The Family Papers series is composed of the papers of the Eames and Kaiser families. Much of the Eames family papers consists of correspondence from Charles Eames's daughter Lucia Eames and her children, his sister Adele Eames Franks, his parents, and a cousin. Photographs of Charles Eames and other family members are also included. The series also contains speeches and writings by his father Charles O. Eames, as well as a letter concerning his father's enlistment in the Union army in 1864. The Kaiser family papers supplement those located in Part I. Included is correspondence from Ray Eames's father Alexander Kaiser, her mother Edna Burr Kaiser, and her brother Maurice Kaiser and his children. Other correspondence includes letters from Hans Hofmann. An extensive collection of family photographs and photographs during the time Ray Eames studied with Hofmann has been transferred to the Prints and Photographs Division.

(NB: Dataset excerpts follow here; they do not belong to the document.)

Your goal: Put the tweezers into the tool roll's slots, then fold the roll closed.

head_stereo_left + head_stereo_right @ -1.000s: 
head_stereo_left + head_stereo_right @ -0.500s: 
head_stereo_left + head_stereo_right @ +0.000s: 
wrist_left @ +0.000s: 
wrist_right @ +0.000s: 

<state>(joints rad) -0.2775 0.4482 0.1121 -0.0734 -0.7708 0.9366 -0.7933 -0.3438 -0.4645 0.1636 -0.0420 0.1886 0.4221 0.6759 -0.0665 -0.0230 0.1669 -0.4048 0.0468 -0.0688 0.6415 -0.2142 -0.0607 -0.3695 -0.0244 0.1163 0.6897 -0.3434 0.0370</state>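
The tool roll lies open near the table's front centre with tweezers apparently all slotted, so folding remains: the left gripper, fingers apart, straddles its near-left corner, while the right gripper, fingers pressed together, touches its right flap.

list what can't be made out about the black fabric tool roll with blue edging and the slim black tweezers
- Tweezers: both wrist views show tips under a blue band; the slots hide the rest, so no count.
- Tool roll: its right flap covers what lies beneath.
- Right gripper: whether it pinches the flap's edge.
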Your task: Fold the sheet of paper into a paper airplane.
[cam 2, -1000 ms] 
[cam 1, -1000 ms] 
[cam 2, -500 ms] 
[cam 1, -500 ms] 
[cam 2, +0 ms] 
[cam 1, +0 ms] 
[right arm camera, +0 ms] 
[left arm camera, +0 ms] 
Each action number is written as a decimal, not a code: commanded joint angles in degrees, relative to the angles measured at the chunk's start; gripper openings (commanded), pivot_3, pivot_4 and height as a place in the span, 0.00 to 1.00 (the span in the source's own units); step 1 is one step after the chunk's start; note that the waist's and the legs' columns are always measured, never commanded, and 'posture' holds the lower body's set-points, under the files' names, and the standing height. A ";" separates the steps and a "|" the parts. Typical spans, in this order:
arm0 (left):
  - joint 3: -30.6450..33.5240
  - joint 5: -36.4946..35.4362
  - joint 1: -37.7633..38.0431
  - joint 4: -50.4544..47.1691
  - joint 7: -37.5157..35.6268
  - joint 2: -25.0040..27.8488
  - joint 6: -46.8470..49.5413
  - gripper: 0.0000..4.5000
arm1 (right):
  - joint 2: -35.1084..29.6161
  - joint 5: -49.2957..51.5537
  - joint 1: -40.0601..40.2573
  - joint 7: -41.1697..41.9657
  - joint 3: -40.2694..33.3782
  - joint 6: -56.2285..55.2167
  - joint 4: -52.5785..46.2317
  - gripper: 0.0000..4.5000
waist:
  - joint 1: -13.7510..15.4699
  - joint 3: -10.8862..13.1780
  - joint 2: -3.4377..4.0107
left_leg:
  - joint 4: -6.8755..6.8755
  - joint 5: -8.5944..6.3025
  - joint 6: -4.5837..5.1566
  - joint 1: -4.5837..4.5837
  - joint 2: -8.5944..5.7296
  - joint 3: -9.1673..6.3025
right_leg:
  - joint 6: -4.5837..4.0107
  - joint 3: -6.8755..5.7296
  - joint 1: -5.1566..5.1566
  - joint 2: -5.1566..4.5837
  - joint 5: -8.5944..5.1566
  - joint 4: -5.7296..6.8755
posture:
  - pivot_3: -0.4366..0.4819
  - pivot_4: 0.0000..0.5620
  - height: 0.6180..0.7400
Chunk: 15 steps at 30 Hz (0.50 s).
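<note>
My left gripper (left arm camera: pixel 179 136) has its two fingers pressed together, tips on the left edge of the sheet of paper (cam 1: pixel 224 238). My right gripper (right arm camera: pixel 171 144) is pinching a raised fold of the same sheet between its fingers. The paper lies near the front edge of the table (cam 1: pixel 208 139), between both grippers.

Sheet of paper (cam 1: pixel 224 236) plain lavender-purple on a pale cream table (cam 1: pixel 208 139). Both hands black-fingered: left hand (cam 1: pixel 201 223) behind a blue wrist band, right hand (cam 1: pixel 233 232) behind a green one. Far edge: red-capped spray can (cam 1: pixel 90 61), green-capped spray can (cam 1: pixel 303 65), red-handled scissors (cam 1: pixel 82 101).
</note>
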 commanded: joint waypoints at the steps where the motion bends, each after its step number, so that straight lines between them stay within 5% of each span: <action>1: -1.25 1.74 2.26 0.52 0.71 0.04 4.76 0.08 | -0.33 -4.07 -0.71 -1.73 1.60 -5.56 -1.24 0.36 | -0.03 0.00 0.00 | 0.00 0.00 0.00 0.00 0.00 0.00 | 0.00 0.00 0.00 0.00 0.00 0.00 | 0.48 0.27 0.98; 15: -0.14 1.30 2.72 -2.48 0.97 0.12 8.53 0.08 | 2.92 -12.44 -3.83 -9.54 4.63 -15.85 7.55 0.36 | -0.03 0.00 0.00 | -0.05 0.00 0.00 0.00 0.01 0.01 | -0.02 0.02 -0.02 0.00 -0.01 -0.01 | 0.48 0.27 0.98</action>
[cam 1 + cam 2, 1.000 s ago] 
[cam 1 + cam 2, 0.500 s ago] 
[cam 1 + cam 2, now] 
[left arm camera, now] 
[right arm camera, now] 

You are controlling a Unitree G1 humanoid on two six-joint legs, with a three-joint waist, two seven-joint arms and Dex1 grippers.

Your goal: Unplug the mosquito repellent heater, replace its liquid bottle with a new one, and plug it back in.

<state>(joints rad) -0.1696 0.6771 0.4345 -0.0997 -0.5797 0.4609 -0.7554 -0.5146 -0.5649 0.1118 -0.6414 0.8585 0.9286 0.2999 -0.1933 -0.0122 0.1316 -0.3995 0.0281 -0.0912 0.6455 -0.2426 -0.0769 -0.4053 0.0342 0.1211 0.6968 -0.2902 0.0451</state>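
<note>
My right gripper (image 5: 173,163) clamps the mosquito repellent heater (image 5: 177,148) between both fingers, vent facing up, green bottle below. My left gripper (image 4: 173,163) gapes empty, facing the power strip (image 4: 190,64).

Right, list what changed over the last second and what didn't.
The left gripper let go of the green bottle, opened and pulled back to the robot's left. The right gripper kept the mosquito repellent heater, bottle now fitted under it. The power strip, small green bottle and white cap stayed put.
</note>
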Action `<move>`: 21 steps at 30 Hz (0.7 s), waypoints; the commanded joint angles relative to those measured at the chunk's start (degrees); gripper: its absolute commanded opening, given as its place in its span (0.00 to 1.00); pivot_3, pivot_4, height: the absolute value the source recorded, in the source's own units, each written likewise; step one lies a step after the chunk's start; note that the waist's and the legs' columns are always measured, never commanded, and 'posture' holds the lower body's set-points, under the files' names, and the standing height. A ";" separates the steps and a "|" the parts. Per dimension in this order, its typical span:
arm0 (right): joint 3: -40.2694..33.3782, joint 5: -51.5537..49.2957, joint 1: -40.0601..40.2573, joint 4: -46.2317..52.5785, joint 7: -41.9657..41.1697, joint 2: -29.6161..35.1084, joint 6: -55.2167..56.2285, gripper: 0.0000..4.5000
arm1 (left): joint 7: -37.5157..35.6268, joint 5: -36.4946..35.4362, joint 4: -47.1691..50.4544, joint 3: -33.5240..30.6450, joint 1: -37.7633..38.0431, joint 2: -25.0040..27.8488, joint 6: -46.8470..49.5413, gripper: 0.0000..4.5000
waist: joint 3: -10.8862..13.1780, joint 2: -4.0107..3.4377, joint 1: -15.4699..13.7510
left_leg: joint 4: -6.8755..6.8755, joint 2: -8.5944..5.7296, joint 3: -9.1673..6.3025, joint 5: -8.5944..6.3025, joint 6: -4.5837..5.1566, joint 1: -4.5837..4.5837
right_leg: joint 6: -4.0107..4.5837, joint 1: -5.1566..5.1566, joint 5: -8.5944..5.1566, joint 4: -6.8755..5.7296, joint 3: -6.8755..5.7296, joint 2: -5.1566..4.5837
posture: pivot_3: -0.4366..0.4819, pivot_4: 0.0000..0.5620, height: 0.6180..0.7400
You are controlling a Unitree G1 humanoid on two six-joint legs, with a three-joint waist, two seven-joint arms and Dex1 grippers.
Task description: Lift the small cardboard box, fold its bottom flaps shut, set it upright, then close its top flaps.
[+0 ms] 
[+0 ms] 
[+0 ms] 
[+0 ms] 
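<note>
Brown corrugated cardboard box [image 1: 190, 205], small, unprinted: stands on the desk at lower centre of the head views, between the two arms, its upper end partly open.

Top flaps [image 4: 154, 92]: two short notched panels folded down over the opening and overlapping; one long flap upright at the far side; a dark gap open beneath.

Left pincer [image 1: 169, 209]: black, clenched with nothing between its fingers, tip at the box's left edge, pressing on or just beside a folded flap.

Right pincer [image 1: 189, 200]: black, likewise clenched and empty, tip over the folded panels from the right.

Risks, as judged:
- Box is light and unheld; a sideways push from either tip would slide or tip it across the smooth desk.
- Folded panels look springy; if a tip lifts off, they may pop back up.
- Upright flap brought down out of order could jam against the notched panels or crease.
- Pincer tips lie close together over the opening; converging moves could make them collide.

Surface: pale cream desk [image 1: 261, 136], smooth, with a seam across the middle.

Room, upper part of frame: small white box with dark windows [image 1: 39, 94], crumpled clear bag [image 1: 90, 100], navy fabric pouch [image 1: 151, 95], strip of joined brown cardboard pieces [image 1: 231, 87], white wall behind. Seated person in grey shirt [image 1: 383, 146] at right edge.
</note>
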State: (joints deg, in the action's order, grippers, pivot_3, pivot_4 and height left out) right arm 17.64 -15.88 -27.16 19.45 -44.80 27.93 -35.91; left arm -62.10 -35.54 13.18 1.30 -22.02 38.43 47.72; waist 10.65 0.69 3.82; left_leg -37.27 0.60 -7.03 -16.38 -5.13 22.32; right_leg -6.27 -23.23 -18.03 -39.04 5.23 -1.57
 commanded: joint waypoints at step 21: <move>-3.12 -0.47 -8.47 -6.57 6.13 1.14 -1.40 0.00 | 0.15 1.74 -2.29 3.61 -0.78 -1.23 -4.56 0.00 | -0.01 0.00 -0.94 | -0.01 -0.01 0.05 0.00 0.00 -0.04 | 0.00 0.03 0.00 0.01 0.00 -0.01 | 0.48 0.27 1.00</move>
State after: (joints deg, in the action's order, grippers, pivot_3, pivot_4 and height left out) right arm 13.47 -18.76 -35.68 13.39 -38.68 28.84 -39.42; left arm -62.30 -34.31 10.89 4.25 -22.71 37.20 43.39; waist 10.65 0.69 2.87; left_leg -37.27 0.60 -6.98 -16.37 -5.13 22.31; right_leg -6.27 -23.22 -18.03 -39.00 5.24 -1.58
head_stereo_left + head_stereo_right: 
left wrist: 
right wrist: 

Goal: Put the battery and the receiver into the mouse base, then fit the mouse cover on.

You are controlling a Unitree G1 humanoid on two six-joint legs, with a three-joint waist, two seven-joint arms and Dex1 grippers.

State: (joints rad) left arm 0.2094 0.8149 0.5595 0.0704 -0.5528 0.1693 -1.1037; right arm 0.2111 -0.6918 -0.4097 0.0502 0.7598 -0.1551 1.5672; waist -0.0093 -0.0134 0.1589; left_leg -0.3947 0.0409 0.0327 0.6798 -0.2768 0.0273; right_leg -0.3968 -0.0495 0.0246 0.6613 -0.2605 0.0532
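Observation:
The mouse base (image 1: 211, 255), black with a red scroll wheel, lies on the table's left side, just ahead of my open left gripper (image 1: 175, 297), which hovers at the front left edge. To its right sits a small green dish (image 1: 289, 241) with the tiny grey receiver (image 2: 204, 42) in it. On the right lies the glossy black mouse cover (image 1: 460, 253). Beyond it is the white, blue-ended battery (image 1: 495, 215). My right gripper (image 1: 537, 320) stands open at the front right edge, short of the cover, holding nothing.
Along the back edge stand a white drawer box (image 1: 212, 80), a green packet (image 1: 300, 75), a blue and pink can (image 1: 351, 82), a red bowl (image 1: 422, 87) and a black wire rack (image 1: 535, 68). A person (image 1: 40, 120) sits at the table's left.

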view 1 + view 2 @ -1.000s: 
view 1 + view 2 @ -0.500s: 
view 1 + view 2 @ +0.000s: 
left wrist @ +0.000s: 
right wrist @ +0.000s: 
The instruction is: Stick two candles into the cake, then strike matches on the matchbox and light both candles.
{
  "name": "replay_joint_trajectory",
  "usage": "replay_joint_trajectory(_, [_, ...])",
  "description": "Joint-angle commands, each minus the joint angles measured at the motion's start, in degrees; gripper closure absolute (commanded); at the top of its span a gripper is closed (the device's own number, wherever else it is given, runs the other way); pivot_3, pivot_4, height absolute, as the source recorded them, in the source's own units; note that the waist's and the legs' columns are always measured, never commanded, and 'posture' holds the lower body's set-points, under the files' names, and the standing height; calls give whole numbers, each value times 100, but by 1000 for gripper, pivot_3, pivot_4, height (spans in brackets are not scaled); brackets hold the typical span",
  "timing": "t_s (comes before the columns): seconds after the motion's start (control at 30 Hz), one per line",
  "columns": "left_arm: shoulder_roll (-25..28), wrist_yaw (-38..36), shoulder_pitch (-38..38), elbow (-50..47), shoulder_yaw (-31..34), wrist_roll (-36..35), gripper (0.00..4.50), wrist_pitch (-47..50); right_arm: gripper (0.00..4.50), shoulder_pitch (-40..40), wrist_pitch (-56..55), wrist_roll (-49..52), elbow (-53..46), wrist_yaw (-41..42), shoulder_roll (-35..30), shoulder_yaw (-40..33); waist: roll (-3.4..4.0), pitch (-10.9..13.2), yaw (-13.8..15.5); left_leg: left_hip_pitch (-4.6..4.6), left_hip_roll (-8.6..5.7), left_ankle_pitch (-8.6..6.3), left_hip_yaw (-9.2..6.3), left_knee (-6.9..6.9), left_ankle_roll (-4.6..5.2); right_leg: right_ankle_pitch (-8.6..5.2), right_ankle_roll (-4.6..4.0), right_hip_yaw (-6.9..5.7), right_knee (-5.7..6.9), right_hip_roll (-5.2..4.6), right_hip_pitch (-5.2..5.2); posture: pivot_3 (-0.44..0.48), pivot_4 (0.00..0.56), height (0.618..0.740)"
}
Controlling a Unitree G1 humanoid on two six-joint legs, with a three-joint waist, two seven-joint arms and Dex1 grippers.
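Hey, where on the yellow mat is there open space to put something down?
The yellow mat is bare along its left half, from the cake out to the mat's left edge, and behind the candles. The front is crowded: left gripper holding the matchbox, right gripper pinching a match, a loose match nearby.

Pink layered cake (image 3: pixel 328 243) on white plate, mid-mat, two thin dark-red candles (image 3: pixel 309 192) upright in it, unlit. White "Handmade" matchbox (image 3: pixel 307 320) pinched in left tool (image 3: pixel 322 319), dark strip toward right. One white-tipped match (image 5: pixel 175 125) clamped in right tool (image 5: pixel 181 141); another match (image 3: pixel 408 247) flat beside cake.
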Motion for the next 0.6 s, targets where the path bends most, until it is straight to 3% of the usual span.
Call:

A small Addendum series includes an Ekakta camera handbook used by Ray Eames in the 1950s; exhibit and interpretive program planning documents for the Jefferson National Expansion Memorial in St. Louis, Missouri; Herman Miller financial accounts, 1955-1973, including those for showroom prop purchases; and newsletters, membership lists, meeting and conference notices, and other material from architectural and design organizations.